BKT is the only tyre maker in the country, which has its own Carbon Black plant at Bhuj, with its total current capacity at 1,40,000 metric tonne per annum.
The second phase of the project with a capacity of 80,000 metric tonne per annum was commissioned on March 12, this year. Besides meeting its own requirement, BKT sells Carbon Black to the market also.
Poddar said his company wants to support the Indian market, which has seen a reasonable pick up in demand.
The company is expecting pick up in industrial construction and mining, a sector which the government is pushing to open up, he said, adding “with these things coming up, we see some possibility of good demand”.
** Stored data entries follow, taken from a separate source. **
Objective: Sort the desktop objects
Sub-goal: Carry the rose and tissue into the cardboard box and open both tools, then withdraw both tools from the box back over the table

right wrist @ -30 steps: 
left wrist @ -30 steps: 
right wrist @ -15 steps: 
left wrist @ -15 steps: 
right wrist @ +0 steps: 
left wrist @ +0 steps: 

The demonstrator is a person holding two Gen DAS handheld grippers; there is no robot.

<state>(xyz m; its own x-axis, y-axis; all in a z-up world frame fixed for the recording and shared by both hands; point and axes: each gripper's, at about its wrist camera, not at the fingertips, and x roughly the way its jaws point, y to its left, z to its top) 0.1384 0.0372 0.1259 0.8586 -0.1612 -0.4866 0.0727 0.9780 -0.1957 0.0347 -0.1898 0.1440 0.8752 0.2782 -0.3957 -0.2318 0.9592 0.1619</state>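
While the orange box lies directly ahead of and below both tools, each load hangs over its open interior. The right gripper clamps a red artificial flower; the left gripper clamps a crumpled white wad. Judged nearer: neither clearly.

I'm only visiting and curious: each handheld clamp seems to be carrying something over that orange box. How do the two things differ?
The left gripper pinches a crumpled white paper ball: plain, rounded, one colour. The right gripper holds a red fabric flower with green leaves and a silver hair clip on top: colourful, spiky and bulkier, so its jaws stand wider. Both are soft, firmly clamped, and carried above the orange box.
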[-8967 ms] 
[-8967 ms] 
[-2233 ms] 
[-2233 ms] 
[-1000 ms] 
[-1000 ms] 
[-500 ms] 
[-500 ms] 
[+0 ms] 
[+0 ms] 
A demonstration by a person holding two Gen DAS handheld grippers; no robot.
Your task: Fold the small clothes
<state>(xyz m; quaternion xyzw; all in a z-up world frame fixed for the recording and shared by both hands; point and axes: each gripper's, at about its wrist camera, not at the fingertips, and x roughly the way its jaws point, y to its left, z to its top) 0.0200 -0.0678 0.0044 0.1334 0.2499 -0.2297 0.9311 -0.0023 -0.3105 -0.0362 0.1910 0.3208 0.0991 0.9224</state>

“Indian (sales) was about 15 per cent (for BKT) but looking at the current times, we want to support this market. So, we are looking at increasing it to at least 20 per cent. We will see higher (sales) numbers compared to last year going to India this fiscal,” Poddar said.
He said BKT”s investment plan remains on track, even as there might be a delay of a quarter.
“We have not cut down our investment plans at all, and they remain on course,” he emphasised.
The company has already said it expects to spend Rs 600 crore this fiscal largely towards its ongoing capex programme as well as routine maintenance capex as against Rs 761 crore incurred last fiscal.
It reported a 21 per cent higher profit at Rs 945 crore last fiscal. Its total production during the year stood at 1,94,000 MT.
Europe and the US are its biggest exports market, with around 51 per cent and 17 per cent sales volume coming from these two markets.